▶ **Work request**
Would you retype the entries from the first line to the line bearing "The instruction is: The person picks", both included, leaving out every picture?

▶ **Task data**
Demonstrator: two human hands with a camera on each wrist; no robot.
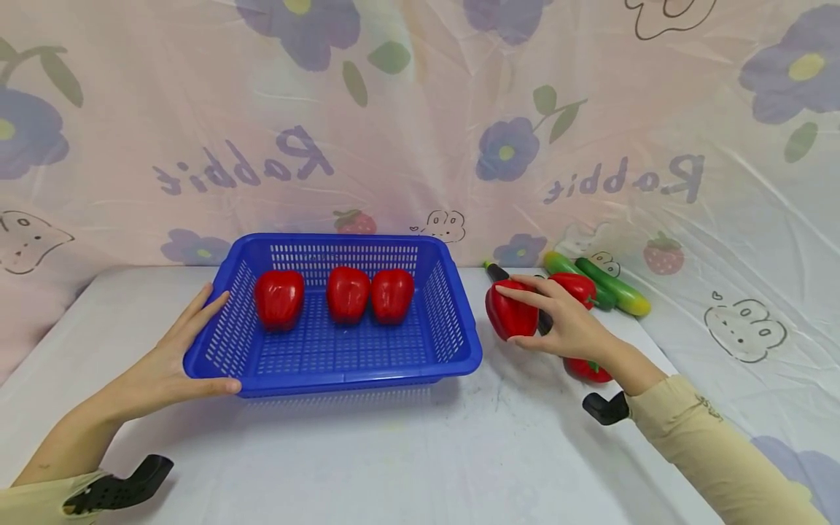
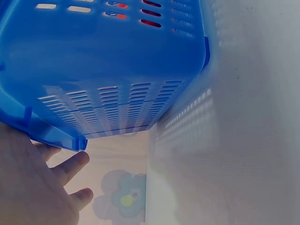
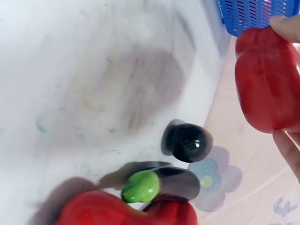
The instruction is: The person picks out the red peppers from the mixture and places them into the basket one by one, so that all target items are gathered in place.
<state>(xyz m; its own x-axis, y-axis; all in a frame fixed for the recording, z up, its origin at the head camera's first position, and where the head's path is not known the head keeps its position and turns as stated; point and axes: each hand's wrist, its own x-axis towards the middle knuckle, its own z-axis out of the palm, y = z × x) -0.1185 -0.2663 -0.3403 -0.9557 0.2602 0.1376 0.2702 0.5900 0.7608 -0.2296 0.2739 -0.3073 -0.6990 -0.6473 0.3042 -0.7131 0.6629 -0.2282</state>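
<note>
My left hand [image 1: 160, 368] holds the left front corner of a blue plastic basket [image 1: 337, 380], its thumb along the front rim and fingers spread along the left side. Inside the basket are three red bell peppers: one on the left [image 1: 279, 300], two side by side farther right [image 1: 348, 294]. To the basket's right, my right hand [image 1: 567, 321] pinches another red bell pepper [image 1: 511, 310] between thumb and fingers. In the right wrist view this bell pepper [image 3: 267, 79] is raised above the table, its shadow cast below.
Beyond my right hand lie more red peppers [image 1: 577, 287], one nearer me [image 1: 587, 370], green-yellow cucumber-like vegetables [image 1: 613, 286] and dark eggplants [image 3: 180, 183]. Behind the white table [image 1: 394, 452] hangs a flower-printed cloth [image 1: 420, 131].
</note>
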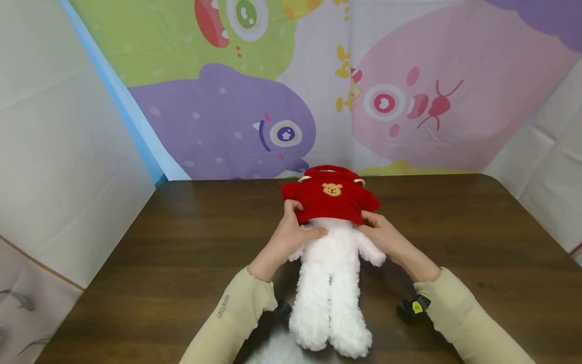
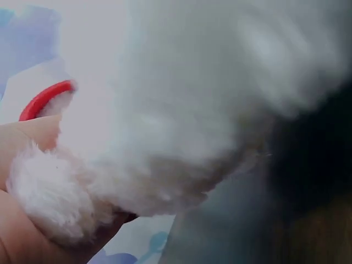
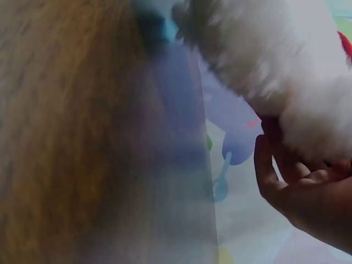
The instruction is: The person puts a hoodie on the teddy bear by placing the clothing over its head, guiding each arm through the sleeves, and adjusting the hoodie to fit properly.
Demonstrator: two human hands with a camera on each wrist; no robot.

▶ **Task answer**
Demonstrator: two human hands with a camera on each wrist; no robot.
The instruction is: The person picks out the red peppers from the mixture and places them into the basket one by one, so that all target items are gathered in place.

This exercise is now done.